Juan Utleg's value as an intelligence officer eventually forced me into the most excruciating dilemma I have ever confronted, even worse than dealing with the killer of Dolores. As described above, Juan had learned all about Japanese defensive preparations near San Fernando. Moreover, his counterespionage people had enabled him to catch several Filipinos who were spying for the Japanese. Of course, it did not take the enemy long to learn who was responsible for this or to find out what his position was in my outfit. As an example of how fast such news got around, the governor of Pangasinan once told me that the local Japanese Kempeitai commander had asked him if he knew Capt. Ray Hunt. The governor replied that he had heard of me but did not know me. The Japanese then remarked that the governor must know I was in his area, and added with an understanding smile, “When you see him, tell him I said âHello,' and that some day we will get him.” The governor relayed this message to me, adding that the Japanese knew my exact description, even to the color of my hair and eyes.

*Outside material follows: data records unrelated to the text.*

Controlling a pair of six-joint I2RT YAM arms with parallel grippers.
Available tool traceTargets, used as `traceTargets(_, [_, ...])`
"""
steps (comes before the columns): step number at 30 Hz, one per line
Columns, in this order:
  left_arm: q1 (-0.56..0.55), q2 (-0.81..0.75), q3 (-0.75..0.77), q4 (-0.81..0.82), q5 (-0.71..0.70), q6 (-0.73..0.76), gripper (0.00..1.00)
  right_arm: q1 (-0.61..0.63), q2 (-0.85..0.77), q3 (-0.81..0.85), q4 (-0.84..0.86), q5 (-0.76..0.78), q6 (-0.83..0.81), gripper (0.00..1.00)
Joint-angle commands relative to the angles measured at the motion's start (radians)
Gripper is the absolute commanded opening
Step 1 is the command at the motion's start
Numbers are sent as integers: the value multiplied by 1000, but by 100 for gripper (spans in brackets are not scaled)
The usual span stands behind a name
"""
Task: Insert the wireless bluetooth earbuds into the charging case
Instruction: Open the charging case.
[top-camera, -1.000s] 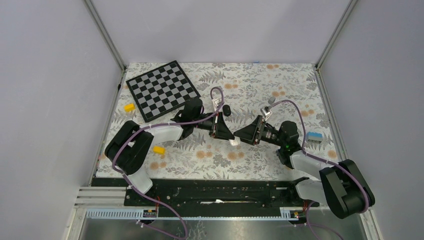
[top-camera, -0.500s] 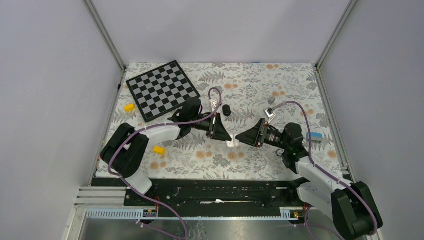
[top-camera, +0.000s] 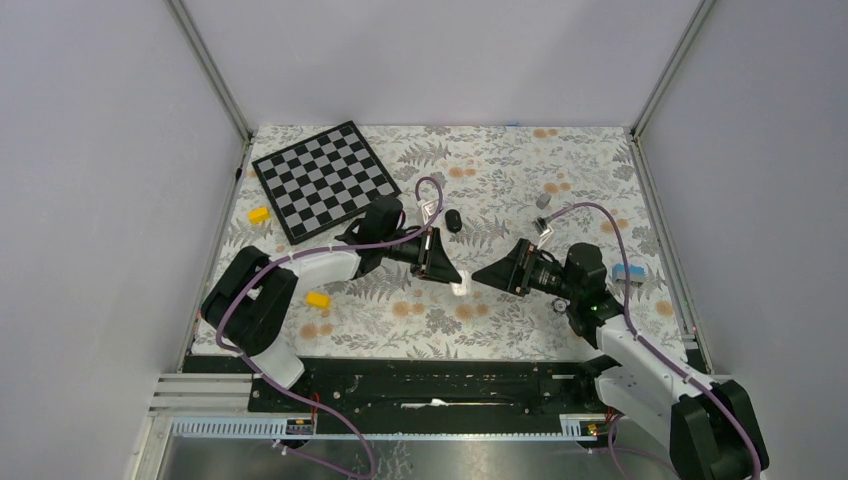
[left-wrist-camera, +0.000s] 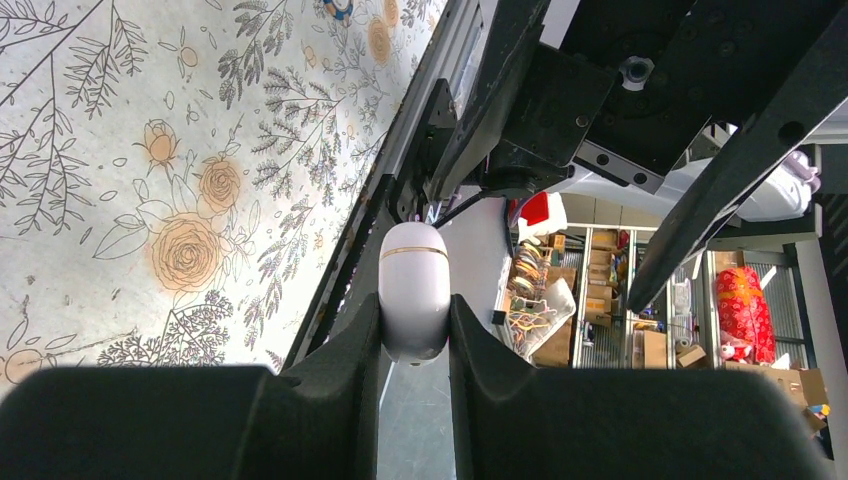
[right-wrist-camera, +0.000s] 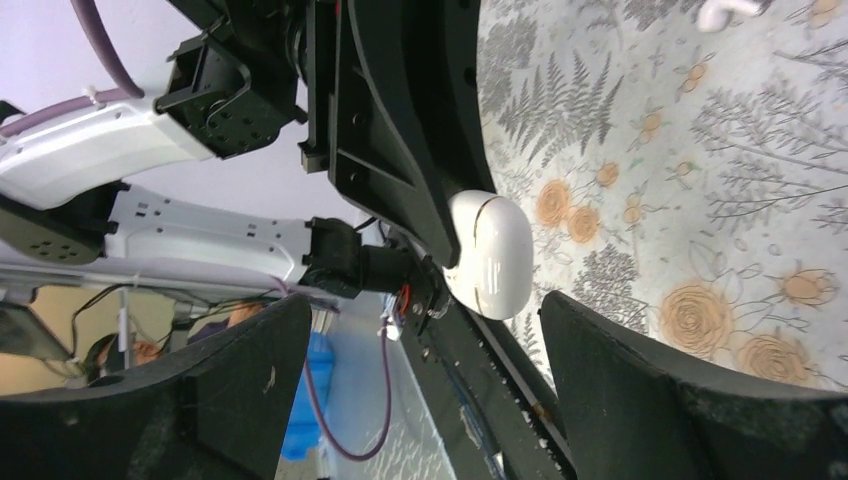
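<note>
The charging case (left-wrist-camera: 413, 285) is white and pebble-shaped, and its lid is shut. My left gripper (left-wrist-camera: 414, 318) is shut on its sides and holds it above the table, near the middle in the top view (top-camera: 461, 288). My right gripper (top-camera: 481, 272) is wide open and empty, just right of the case and facing it. In the right wrist view the case (right-wrist-camera: 491, 254) shows ahead between the spread fingers (right-wrist-camera: 240, 390), not touching them. I see no earbuds in any view.
A black oval pebble (top-camera: 454, 221) lies behind the left gripper. A small silver piece (top-camera: 543, 200) is at the back right, and a blue block (top-camera: 628, 272) at the right. A chessboard (top-camera: 325, 180) is at the back left, with yellow blocks (top-camera: 259, 214) (top-camera: 318, 299) on the left.
My right gripper has drawn back a little to the right, away from the case, and its arm has swung outward. The left gripper has kept hold of the case, shifting slightly.
</note>
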Motion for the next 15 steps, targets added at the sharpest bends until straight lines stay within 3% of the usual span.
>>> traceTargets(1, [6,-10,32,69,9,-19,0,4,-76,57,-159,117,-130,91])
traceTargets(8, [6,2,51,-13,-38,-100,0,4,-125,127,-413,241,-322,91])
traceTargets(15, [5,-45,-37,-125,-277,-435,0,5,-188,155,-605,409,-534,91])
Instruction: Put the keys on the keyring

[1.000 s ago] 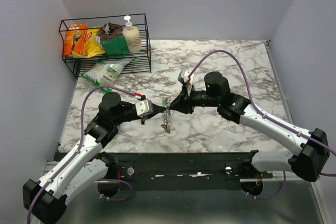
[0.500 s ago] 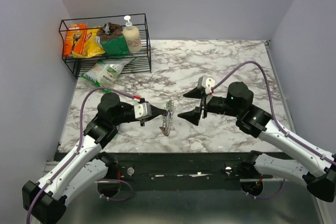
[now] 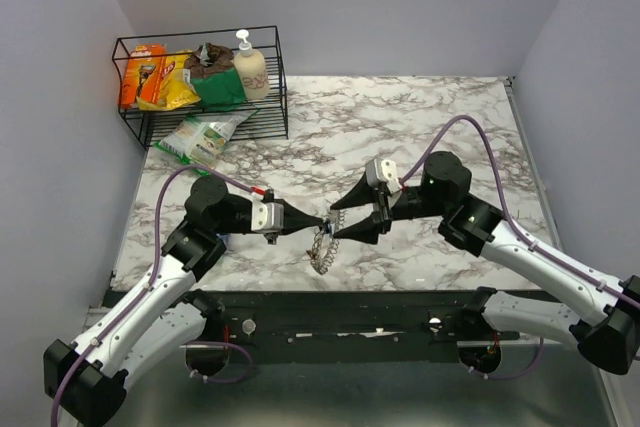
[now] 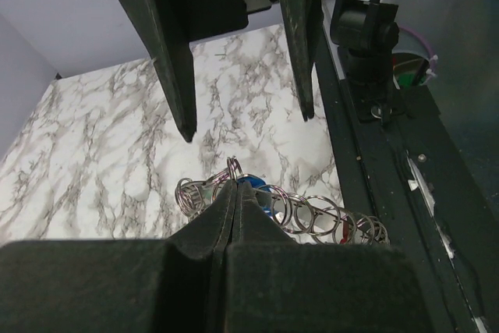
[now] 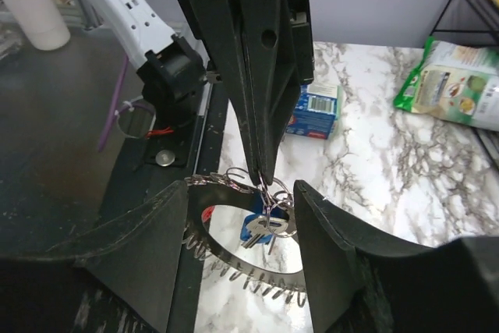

Juan knew the Kempeitai were looking for him too. One day when he was home he saw some Japanese troops approaching the house. He slipped out a rear window into a bamboo grove. The visitors then questioned his wife. She said Juan was not at home. The Japanese then took Mrs. Utleg and their young son, and left a message with villagers that the two would be retained as hostages and would be killed if Juan did not surrender.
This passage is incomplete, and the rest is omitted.